[Recorded information Boundary: Start]

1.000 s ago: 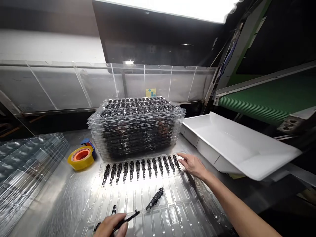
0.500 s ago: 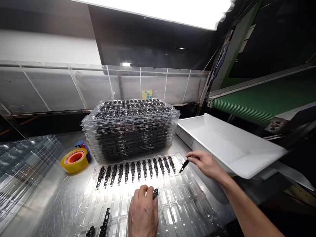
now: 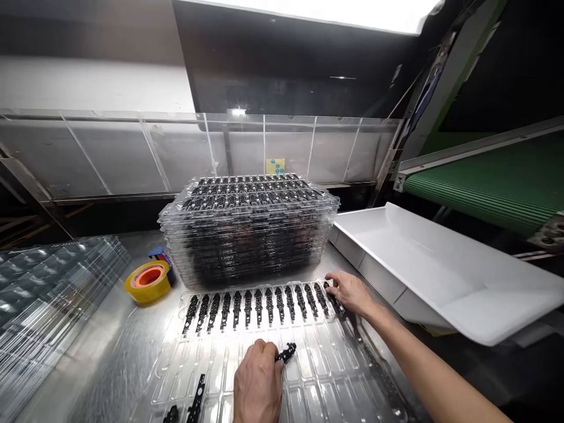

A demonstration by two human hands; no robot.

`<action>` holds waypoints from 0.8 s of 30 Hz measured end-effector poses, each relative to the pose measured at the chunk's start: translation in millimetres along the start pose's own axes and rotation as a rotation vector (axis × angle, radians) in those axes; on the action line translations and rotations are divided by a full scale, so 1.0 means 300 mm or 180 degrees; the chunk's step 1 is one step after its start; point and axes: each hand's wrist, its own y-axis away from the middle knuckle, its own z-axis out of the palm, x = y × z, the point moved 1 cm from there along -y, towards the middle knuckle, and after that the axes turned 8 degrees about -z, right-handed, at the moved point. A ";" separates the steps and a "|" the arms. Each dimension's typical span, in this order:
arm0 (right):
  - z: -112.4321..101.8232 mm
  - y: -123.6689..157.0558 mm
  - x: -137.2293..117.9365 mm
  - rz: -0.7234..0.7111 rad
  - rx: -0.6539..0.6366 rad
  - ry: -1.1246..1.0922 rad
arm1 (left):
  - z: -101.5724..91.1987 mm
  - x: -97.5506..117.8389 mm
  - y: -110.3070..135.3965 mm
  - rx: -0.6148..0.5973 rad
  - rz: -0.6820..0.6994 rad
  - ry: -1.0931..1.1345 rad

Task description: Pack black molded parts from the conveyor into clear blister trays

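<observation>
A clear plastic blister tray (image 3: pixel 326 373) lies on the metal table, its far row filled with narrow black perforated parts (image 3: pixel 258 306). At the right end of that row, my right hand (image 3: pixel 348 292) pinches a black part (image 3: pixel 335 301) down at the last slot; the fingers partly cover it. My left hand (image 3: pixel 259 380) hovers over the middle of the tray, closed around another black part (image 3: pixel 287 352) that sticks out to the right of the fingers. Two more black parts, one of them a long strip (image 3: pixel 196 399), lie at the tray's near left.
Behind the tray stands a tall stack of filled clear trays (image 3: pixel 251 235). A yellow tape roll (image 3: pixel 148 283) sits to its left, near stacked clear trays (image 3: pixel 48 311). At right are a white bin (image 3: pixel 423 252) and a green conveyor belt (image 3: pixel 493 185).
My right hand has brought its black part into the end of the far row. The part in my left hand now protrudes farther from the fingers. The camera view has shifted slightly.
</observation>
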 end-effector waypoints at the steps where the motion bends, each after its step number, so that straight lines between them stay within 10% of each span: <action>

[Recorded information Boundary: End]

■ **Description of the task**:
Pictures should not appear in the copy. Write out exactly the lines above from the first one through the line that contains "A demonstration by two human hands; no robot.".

■ **Reply to the task**:
1.000 s ago: 
0.500 s ago: 
now: 

A demonstration by two human hands; no robot.

No part of the exercise remains open.